I do understand why I believe in government and planning. If you read back through this thread, I have explained that role -- long term perspective, provision of infrastructure, and protection of health and saftety.

You continually allege that this is not the role government should play. I only asked for a demonstration of your ideas on the ground. I think that is fair to ask one's critic for a demonstrable example.

Anyway. This is my last response unless you have an example on the ground. Show me a functioning example of your ideal society.
 
Wulf9 said:
I do understand why I believe in government and planning. If you read back through this thread, I have explained that role -- long term perspective, provision of infrastructure, and protection of health and saftety.
But they're all false!
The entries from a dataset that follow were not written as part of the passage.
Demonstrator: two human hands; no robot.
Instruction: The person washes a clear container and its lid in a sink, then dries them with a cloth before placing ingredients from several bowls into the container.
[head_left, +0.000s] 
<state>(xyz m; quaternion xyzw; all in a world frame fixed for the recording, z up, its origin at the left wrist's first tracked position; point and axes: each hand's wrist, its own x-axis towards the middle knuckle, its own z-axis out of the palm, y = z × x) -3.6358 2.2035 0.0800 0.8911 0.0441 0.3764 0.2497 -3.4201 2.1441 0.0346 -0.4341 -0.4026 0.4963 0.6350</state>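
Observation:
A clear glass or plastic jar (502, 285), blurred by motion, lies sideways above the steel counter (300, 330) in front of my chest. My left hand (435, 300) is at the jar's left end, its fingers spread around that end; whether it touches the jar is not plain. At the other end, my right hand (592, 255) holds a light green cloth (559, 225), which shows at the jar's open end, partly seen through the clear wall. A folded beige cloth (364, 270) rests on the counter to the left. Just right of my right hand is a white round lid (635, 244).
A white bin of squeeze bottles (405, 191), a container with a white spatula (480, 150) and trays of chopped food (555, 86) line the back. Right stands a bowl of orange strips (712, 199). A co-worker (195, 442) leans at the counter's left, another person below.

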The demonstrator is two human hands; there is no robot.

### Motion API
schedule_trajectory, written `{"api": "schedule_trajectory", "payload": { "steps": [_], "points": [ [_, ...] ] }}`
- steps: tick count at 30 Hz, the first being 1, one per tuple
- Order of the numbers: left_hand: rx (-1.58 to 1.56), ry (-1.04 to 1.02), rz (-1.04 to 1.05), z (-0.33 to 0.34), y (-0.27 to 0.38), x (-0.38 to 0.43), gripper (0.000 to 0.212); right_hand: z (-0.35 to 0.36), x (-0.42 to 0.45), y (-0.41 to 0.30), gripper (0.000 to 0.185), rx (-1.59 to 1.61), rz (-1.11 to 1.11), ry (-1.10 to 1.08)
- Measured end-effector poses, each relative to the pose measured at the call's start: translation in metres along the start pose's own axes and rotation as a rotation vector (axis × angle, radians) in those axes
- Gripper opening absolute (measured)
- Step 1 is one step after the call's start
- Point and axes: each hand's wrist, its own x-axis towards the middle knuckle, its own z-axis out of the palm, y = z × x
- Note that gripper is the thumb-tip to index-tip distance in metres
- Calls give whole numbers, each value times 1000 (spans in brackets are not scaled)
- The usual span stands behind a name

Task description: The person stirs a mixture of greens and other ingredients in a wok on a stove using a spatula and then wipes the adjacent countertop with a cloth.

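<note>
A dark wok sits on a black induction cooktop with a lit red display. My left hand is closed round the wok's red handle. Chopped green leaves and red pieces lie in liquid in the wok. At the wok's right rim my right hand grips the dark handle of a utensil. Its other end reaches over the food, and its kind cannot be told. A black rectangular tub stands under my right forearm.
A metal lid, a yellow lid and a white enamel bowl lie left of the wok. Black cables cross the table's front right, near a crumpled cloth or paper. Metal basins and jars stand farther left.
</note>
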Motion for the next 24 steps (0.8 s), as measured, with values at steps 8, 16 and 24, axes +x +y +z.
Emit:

Governments have short term perspective. They overbuild and waste infrastructure, and they create highly unsafe environments. Why do you think there was such a flight from American cities in the late 20th century? Crime, high taxes, collapsing infrastructure. This one example refutes everything you claim.
You continually allege that this is not the role government should play. I only asked for a demonstration of your ideas on the ground. I think that is fair to ask one's critic for a demonstrable example.

Anyway. This is my last response unless you have an example on the ground. Show me a functioning example of your ideal society.
Show me a functioning example of your claims! There isn't one. Government planning has utterly wrecked the environment. All the evidence points against you, and you keep claiming that your position is sensible. I have no problem admitting that I can't provide a fully realized example of an alternative system for the simple reason that we can not ask to see a fully realized example until we actually attempt one. Neither can you use this absence of a fully realized example as an argument against attempting such a fully realized example. Your postion is ridiculous. "If it worked, it would have been done by now"? If you go back to the beggining of time, no improvement could ever take place if this position was considered to have merit, since at any point the reformists would have been told that, we're deeply sorry, but your reform would have been done before if it worked, and since you can't show us how it succeeded that must mean it can't succeed at all. We'll maintain the status quo, no matter how bad it is, because no matter how bad it is it can't be worse than the alternative that absence of evidence has shown cannot be realized.

This ridiculous position can be justly ignored and the argument can proceed. However, you show yourself to be nothing more than a hypocrite when you dismiss all the failures of the fully realized example of your own model while asking for evidence of a fully realized alternative that has never been attempted. What about the evidence that has shown how government planning will wreck people's lives? How do you excuse that?